Occupy Wall Street Needs a Plan
To have a meaningful impact on the 2012 elections and beyond, Occupy Wall Street must immediately begin to delineate a limited number of issues espoused by the majority of its members and develop a plan to defeat politicians who are not supportive of the ideals of OWS.
The three protest movements described below were remarkably successful and are classic examples of the importance of mission and the application of political power. They should serve as tactical models for the OWS protesters as they consider the future of their cause.
In the 1960s, antiwar students protested enthusiastically to end the Vietnam War. Confrontations occurred at the 1968 Democratic Convention and on scores of college campuses across the country. Even though the government and the “silent majority” harshly criticized the actions of these young people and their leaders, they never strayed away from their one and only goal of ending the war, which saved many American lives.
Similarly, the civil rights movement under the leadership of Martin Luther King Jr. and his successors were responsible for civil rights legislation during a terrible period of bigotry blowback. MLK made the ultimate sacrifice, but his reward is a legacy of great advancement for black people. Once again, focus under extreme duress was the key to success of this movement.

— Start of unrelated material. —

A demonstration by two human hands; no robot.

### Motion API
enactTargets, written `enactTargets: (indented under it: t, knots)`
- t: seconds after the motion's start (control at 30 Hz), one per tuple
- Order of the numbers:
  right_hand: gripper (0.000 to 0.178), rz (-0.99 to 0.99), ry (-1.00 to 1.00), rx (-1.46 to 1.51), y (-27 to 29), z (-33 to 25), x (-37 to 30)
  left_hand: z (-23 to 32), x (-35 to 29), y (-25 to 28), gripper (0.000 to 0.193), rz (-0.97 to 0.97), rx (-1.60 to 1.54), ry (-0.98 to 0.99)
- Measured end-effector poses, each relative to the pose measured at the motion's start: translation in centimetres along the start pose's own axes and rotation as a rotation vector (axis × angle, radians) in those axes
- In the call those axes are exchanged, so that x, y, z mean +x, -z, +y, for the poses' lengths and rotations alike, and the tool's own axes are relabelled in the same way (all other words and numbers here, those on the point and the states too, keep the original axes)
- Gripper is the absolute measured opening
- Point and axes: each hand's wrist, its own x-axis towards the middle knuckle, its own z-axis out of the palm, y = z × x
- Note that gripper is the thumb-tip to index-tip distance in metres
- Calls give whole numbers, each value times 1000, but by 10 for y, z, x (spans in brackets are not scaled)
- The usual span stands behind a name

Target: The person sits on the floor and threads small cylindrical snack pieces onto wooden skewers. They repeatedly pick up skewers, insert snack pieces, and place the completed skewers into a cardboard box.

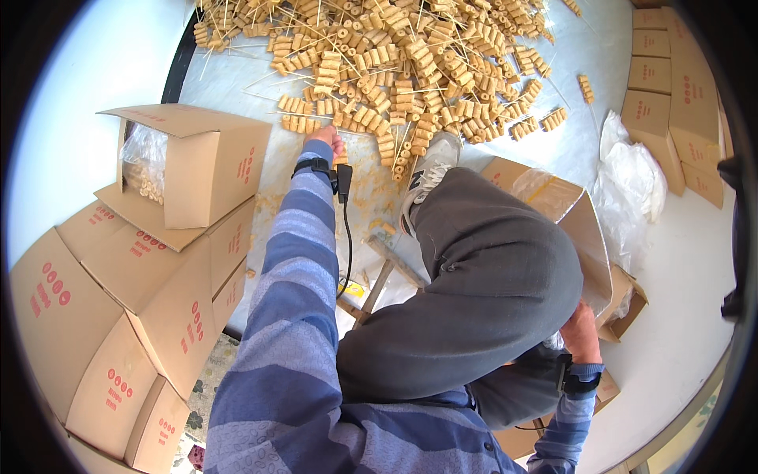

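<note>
A large heap of tan, ridged rolls on thin wooden sticks point(403, 87) covers the far part of a metal surface point(237, 87). At its near left edge is my left hand point(330, 141), with fingers curled closed beside several skewered rolls point(300, 124). What lies between those fingers is too small to make out. My right hand point(582, 333) is low at the right, beside my knee and against the near edge of an open, plastic-lined carton point(592, 245). Its fingers are hidden, so its grip cannot be told.
Stacked cartons point(118, 308) line the left, topped by an open one point(225, 170) holding bagged skewers. More cartons point(651, 71) stand far right, near crumpled clear plastic point(629, 174). My shoe point(430, 174) rests by the heap; a wooden frame point(383, 272) is below it.
</note>
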Motion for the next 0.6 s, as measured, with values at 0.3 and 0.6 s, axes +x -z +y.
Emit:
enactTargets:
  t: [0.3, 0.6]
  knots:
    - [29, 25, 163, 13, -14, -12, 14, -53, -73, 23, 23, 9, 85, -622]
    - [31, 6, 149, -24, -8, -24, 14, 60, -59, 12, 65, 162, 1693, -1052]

The Tea Party, ironically, is probably the best example of how effective a disgruntled group of Americans can make a real impact on the country in a relatively short period of time. Setting aside politics, the Party has been amazingly successful. During the current period of turbulent and cutthroat politics, the movement was able to elect many to Congress and influence important legislation. The payoff for this new movement could not have been greater, and so it is emblematic of what can be accomplished if protesters work the system and elect candidates who support their cause.
If OWS is going to be a political factor and remembered for making a lasting impression on America, it must present a short list of demands to the American people that are most important to its constituencies. The list of causes would likely include some of the following: Reformation of the electoral system, new rules that prevent overly risky activities by financial institutions, increased taxes for the super-rich, relief for people who cannot make their mortgage payments, assistance for those who want to attend college, job training to assist the unemployed, and an end to all military conflicts. It is imperative to keep the list short so demands are not diluted.
Immediately, all regional OWS groups should target those in Congress who are against the ideals of OWS and begin to support their opponents’ campaigns. This could be the beginning of a new political movement that might very well affect future elections. The 18 to 28 year-old age group is growing rapidly into a large block. Imagine how powerful the group would be if everyone was registered to vote and pulled a lever on election day.
OWS needs organization. Many outsiders who hope this effort will be successful have been echoing this sentiment. To date, the movement has not responded.